→ **Task to complete**
Below are the records; locate each line with the word "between" and copy it.

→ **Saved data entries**
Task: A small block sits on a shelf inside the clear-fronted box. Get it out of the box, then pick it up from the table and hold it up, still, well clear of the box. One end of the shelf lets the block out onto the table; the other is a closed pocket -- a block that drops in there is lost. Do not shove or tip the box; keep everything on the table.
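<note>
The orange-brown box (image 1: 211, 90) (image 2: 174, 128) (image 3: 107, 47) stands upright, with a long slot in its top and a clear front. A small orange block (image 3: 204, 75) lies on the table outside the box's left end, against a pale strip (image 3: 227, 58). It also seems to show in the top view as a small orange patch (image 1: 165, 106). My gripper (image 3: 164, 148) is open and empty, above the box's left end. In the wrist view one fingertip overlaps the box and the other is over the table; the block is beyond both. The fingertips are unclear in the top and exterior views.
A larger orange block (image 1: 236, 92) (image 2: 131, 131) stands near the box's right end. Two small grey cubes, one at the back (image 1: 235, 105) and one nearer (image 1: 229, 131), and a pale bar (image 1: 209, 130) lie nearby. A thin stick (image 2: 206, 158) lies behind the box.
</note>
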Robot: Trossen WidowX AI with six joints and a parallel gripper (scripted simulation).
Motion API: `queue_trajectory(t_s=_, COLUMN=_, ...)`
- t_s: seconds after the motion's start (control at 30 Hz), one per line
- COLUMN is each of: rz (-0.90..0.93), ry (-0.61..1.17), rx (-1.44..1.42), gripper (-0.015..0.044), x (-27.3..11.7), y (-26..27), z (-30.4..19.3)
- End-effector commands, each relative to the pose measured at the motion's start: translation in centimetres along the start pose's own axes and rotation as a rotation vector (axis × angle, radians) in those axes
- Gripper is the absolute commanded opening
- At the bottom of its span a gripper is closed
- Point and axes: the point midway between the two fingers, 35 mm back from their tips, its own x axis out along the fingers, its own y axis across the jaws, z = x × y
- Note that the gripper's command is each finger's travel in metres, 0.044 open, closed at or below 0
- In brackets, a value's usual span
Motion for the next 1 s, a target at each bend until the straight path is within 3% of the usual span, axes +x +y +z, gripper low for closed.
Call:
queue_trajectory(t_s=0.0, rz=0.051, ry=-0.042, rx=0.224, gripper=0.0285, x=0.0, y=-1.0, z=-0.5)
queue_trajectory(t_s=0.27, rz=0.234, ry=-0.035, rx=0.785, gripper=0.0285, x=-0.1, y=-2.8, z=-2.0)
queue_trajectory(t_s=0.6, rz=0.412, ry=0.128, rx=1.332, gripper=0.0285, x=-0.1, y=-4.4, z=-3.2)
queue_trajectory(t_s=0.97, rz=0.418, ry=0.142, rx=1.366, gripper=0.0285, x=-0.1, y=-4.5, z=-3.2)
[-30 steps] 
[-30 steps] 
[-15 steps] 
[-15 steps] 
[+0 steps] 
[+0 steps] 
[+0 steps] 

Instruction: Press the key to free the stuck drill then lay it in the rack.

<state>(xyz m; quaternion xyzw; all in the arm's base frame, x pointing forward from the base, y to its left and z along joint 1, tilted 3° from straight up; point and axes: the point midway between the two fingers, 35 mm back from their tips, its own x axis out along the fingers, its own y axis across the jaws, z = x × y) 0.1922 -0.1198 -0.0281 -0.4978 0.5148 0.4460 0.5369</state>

→ **Answer to the exercise**
- Point and axes: the point midway between the two fingers, 35 mm back from their tips, its own x axis out along the fingers, its own y axis across the jaws, z = x × y
<state>(xyz m; quaternion xyzw; all in the arm's base frame, x pointing forward from the base, y to its left and z along joint 1, tilted 3° from straight up; point and axes: the point midway between the two fingers, 35 mm back from their tips, its own x axis out along the fingers, its own y axis across the jaws, z = x × y) 0.1922 -0.1198 -0.0281 -0.4978 0.5148 0.4460 0.5369</state>

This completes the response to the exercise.